Besides, discoverability issue is solved well here – this function draws upon Google algorithms to find the action or to redefine user’s inquiry. Assistant resorts to the search in case it doesn’t get user’s intent or can’t handle the query. Therefore, even if a user doesn’t say invocation phrase, or in case needed action is brand new, Assistant still would get the correct answer or find the action. As a result, Assistant won’t ask user same question several times, and they won’t get mad at it.
We got to admit, open ecosystem and the ways Amazon brings developers to it did their part – Alexa has thousands of devoted fans willing to invest their time and money in its evolvement. Google upgrades Assistant under one’s own power, they fill in the Knowledge Base so that smart assistant could answer questions in a better way.

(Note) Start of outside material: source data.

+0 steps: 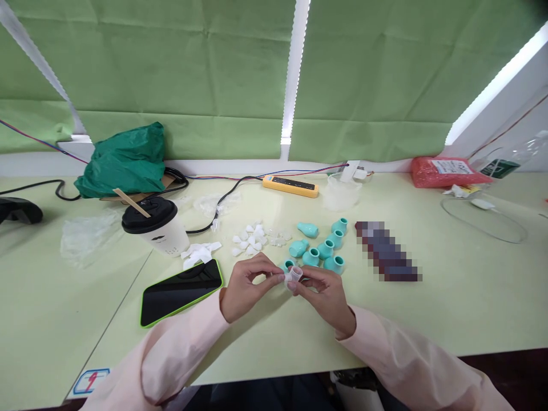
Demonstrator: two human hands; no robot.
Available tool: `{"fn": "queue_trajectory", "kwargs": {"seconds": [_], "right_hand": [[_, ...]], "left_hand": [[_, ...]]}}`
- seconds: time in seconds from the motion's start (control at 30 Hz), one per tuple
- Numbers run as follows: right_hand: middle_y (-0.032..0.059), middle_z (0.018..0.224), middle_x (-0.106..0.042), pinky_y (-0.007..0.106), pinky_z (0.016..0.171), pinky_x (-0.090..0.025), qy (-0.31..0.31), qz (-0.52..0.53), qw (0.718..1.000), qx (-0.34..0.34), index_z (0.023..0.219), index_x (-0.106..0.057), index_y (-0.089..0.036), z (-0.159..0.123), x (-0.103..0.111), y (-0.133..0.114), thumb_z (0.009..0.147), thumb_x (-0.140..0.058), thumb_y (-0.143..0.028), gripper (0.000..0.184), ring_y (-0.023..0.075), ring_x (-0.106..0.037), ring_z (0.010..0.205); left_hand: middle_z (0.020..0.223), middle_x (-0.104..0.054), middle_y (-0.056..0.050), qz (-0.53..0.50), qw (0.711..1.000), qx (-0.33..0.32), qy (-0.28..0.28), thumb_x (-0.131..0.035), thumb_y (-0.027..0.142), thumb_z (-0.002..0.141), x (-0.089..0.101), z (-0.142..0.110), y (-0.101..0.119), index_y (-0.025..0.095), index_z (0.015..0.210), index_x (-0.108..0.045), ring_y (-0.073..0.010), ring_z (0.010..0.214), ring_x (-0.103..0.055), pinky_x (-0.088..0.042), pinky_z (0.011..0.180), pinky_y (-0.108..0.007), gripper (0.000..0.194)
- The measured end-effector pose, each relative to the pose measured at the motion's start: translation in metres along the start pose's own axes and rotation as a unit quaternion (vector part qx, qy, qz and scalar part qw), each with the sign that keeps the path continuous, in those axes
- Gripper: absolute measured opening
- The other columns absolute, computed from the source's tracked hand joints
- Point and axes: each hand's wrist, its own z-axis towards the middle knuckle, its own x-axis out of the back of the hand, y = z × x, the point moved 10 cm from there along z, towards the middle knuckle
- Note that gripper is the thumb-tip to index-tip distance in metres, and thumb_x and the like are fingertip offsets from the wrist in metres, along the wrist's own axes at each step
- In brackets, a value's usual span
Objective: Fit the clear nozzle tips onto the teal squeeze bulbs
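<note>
Between my two hands, over the near middle of the table, is a small translucent plastic piece with a round open mouth (295,273). My right hand (325,292) pinches it from the right with thumb and fingers. My left hand (250,287) has its thumb and index finger pressed together at the piece's left side; what lies between those fingertips is too small to tell. Just beyond the hands are several teal bulb-shaped pieces with round openings (311,257), some upright and some lying over. Left of them lie a pile of small white pieces (252,240) and some small clear pieces (279,237).
A phone (182,292) and crumpled tissue (199,253) lie left of my hands, by a lidded paper cup (156,231). Farther back are a green bag (124,162), yellow power strip (290,186) and red package (447,172). A pixelated dark object (387,251) lies right.
</note>
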Motion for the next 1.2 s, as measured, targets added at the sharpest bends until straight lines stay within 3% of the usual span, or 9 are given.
{"fn": "queue_trajectory", "kwargs": {"seconds": [0.2, 0.4, 0.5, 0.7, 0.9, 0.93, 1.0, 1.1, 1.2], "right_hand": [[-0.0002, 0.055, -0.057, 0.023, 0.043, -0.049, -0.005, 0.079, 0.994, -0.080, 0.071, -0.066, -0.017, 0.001, -0.003, 0.012, 0.060, -0.065, -0.027, 0.015, 0.0092, -0.049, 0.043], [-0.0009, 0.052, -0.056, 0.023, 0.041, -0.048, -0.003, 0.120, 0.987, -0.109, 0.064, -0.064, -0.016, 0.002, -0.005, 0.013, 0.057, -0.067, -0.029, 0.015, 0.0095, -0.050, 0.042], [-0.0018, 0.051, -0.055, 0.022, 0.041, -0.047, -0.009, 0.140, 0.983, -0.121, 0.063, -0.064, -0.016, 0.001, -0.008, 0.014, 0.056, -0.067, -0.027, 0.014, 0.0088, -0.050, 0.041], [-0.0018, 0.050, -0.056, 0.021, 0.041, -0.045, -0.022, 0.165, 0.978, -0.128, 0.064, -0.064, -0.015, 0.001, -0.011, 0.016, 0.057, -0.067, -0.023, 0.010, 0.0078, -0.049, 0.040], [-0.0024, 0.045, -0.054, 0.021, 0.040, -0.045, -0.035, 0.171, 0.974, -0.142, 0.061, -0.063, -0.015, -0.001, -0.014, 0.018, 0.058, -0.066, -0.024, 0.010, 0.0079, -0.048, 0.038], [-0.0024, 0.046, -0.054, 0.021, 0.040, -0.045, -0.035, 0.172, 0.974, -0.142, 0.061, -0.063, -0.015, -0.001, -0.014, 0.018, 0.057, -0.067, -0.023, 0.010, 0.0079, -0.048, 0.038], [-0.0023, 0.046, -0.054, 0.020, 0.041, -0.044, -0.032, 0.175, 0.975, -0.136, 0.062, -0.063, -0.014, 0.000, -0.013, 0.017, 0.056, -0.068, -0.022, 0.011, 0.0079, -0.049, 0.038], [-0.0017, 0.049, -0.056, 0.020, 0.041, -0.044, -0.030, 0.173, 0.976, -0.125, 0.063, -0.064, -0.014, 0.001, -0.011, 0.015, 0.056, -0.068, -0.021, 0.011, 0.0078, -0.049, 0.039], [-0.0007, 0.052, -0.057, 0.020, 0.041, -0.045, -0.040, 0.173, 0.977, -0.117, 0.064, -0.064, -0.014, 0.002, -0.013, 0.013, 0.059, -0.066, -0.021, 0.009, 0.0076, -0.050, 0.039]], "left_hand": [[0.074, -0.060, -0.005, 0.140, 0.975, -0.163, 0.054, -0.053, 0.007, 0.071, -0.005, -0.017, 0.033, 0.016, 0.085, -0.059, -0.0127, 0.068, -0.047, -0.043, 0.060, -0.028, 0.018], [0.083, -0.059, -0.011, 0.341, 0.885, -0.314, 0.048, -0.050, 0.004, 0.071, -0.025, -0.035, 0.047, 0.012, 0.096, -0.051, -0.0177, 0.079, -0.050, -0.043, 0.062, -0.033, 0.026], [0.086, -0.059, -0.012, 0.377, 0.864, -0.330, 0.048, -0.051, 0.004, 0.071, -0.028, -0.038, 0.046, 0.012, 0.098, -0.049, -0.0186, 0.080, -0.051, -0.044, 0.061, -0.033, 0.029], [0.080, -0.060, -0.009, 0.328, 0.894, -0.302, 0.049, -0.055, 0.005, 0.068, -0.020, -0.030, 0.050, 0.013, 0.091, -0.051, -0.0154, 0.072, -0.047, -0.045, 0.057, -0.030, 0.025], [0.081, -0.059, -0.015, 0.420, 0.815, -0.398, 0.025, -0.054, 0.006, 0.066, -0.033, -0.042, 0.060, 0.007, 0.096, -0.050, -0.0216, 0.075, -0.048, -0.044, 0.053, -0.033, 0.030], [0.081, -0.058, -0.016, 0.408, 0.821, -0.399, 0.022, -0.053, 0.005, 0.066, -0.033, -0.043, 0.061, 0.006, 0.097, -0.050, -0.0221, 0.076, -0.048, -0.044, 0.053, -0.033, 0.031], [0.085, -0.057, -0.016, 0.348, 0.864, -0.364, 0.017, -0.051, 0.003, 0.067, -0.028, -0.039, 0.060, 0.007, 0.098, -0.050, -0.0215, 0.079, -0.047, -0.044, 0.057, -0.034, 0.031], [0.089, -0.054, -0.014, 0.214, 0.942, -0.259, -0.007, -0.045, 0.006, 0.071, -0.019, -0.027, 0.051, 0.011, 0.098, -0.053, -0.0195, 0.081, -0.046, -0.043, 0.064, -0.036, 0.028], [0.090, -0.053, -0.011, 0.107, 0.980, -0.165, -0.032, -0.039, 0.010, 0.077, -0.016, -0.021, 0.039, 0.016, 0.099, -0.055, -0.0186, 0.082, -0.046, -0.041, 0.068, -0.036, 0.028]]}}
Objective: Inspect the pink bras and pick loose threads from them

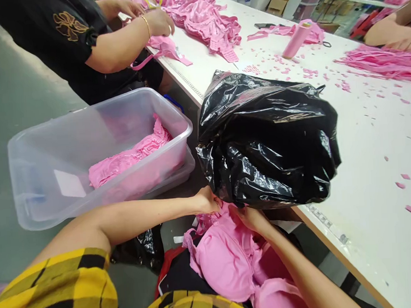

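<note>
Several pink bras lie on my lap, their cups towards me. At their far end my left hand is closed on the pink fabric. Close by on the right, my right hand grips the same bra, its fingertips partly hidden. A shiny black plastic bag, bulging, sits on the table corner just beyond both hands and overhangs the edge.
A clear plastic bin holding pink bras stands to the left. Along the white table lie fabric scraps, a pink thread cone and a heap of pink bras. Two other people work at it.
</note>
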Available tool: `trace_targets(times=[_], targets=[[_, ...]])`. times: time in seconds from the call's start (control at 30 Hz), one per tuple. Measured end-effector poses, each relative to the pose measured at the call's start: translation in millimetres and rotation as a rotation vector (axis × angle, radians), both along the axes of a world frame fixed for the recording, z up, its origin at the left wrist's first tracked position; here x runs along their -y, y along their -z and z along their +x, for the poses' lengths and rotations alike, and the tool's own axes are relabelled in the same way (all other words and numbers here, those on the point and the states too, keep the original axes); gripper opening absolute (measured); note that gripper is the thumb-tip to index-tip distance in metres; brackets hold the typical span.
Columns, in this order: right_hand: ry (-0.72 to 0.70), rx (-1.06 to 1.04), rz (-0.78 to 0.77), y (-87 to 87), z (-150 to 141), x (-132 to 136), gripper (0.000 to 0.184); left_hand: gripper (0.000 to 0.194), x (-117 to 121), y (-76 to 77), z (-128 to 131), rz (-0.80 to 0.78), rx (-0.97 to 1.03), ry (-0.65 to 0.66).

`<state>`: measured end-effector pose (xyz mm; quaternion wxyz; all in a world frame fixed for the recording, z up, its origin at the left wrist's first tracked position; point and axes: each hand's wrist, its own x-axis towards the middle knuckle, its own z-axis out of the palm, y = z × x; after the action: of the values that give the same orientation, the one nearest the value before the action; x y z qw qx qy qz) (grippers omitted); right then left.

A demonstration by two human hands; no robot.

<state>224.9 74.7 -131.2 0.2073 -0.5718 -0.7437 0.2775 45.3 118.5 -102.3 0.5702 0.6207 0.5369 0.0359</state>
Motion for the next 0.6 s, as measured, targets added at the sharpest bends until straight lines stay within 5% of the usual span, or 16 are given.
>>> trace_targets(times=[0.13, 0.27, 0.6], targets=[[0.065, -0.056, -0.007, 2.2, -6, 0, 0.029, 0.017, 13, -15.5, -2, 0.228, 0.074, 0.087], [0.108, -0.111, -0.023, -4.2, -12, 1, 0.029, 0.02, 30, -10.5, -5, 0.387, 0.115, 0.058], [0.154, -0.083, 0.008, -17.3, -10, 3, 0.021, 0.016, 25, 14.2, -3, 0.124, 0.17, -0.08]])
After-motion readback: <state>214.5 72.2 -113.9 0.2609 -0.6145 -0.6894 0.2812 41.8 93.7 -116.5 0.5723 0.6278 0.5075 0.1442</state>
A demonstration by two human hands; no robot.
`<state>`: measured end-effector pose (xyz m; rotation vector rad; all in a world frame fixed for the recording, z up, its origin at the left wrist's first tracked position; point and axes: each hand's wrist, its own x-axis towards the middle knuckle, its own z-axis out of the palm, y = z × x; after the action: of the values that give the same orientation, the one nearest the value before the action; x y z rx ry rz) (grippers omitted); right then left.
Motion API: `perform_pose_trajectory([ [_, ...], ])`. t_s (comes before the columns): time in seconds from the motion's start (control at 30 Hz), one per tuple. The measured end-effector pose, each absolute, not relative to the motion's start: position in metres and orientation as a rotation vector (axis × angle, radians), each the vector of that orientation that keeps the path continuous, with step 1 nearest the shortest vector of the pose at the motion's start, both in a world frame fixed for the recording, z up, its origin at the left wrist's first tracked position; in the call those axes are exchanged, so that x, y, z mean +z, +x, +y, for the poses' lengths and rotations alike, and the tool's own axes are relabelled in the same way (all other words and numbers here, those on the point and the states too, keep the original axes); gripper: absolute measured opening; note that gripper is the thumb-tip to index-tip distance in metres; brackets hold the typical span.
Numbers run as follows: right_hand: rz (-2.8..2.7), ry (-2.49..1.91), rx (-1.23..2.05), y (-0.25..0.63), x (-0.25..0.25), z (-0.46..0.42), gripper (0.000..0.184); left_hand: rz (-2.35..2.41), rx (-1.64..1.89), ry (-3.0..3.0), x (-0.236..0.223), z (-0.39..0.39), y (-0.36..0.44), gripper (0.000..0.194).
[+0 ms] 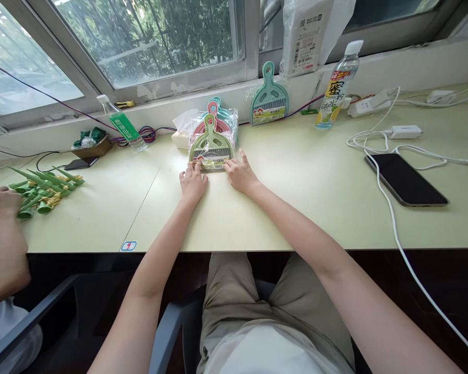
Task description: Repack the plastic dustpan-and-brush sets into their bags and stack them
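Observation:
A green mini dustpan and brush set (209,148) in clear plastic wrap stands upright near the middle of the table. Behind it, a pink set (212,108) and a blue-green one (232,122) stand close together, mostly hidden. My left hand (193,183) grips the lower left corner of the green set with bent fingers. At its lower right corner, my right hand (242,174) pinches the wrap, its index finger pointing up along the side. Another wrapped teal dustpan set (270,98) leans on the wall to the right, apart from both hands.
Bottles (124,124) (338,85) stand left and right near the wall. A tissue pack (182,136) sits left of the sets. At right lie a phone (407,179) and white cables (390,208). A co-worker's hand (2,202) is by green plastic pieces (47,189).

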<state>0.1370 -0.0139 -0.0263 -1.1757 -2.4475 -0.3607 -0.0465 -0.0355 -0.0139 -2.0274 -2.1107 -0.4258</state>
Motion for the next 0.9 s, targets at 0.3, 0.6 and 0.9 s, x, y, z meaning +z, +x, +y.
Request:
perform_pose_trajectory([
  [0.3, -2.443, -1.175, -0.332, 0.1379, -0.0274, -0.0122, 0.037, -2.121, -0.400, -2.020, -0.0140, -0.0362, -0.0477, 0.056],
  [0.6, -2.447, -1.174, -0.294, 0.1382, -0.0270, -0.0127, 0.038, -2.031, -0.376, -2.104, -0.0121, -0.0396, -0.0468, 0.058],
  [0.9, -2.443, -1.166, -0.298, 0.1382, -0.0274, -0.0131, 0.040, -1.888, -0.304, -2.174, -0.0142, -0.0386, -0.0455, 0.058],
])
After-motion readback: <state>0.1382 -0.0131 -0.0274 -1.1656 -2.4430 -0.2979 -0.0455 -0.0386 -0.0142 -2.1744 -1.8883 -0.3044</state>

Google Assistant is quite advanced – it has digital transactions and monetization methods. Moreover, the company explores opportunities for integration with other apps, services and platforms (e.g., Android). This is a good strategy, for, that’s a given, that Pixel and Chrome OS connect better to Google Home rather than to Amazon Echo. Besides, it’s pre-installed on millions of smartphones, which means users have already grown accustomed to it. And the actions built up for Assistant may be deployed on Android apps too – this would enable users to make purchases through the platform they prefer.

Play and get paid

It’s hard to tell for sure which way voice games would evolve. Interactive dramas, voice quests and voice-enabled boardgames appear, while quizzes get more and more complicated. Most probably, when microphone arrays are integrated with TVs and consoles, smart displays and other conversational AI specialties would open new avenues for traditional
games.
This is a huge market open to experiments – everyone can contribute to the development of voice experiences. And the larger enthusiastic audience is, the faster and better the technology will progress.
Developers are faced with many issues – what mechanics to choose? How to get the traffic? Which monetisation methods to apply? How to remind of your skill to the gone user?
No stable rules, too little proven practice here
But this is a place to create something new and really cool. This is the time to invent a new genre and to realise your own success story. Good luck!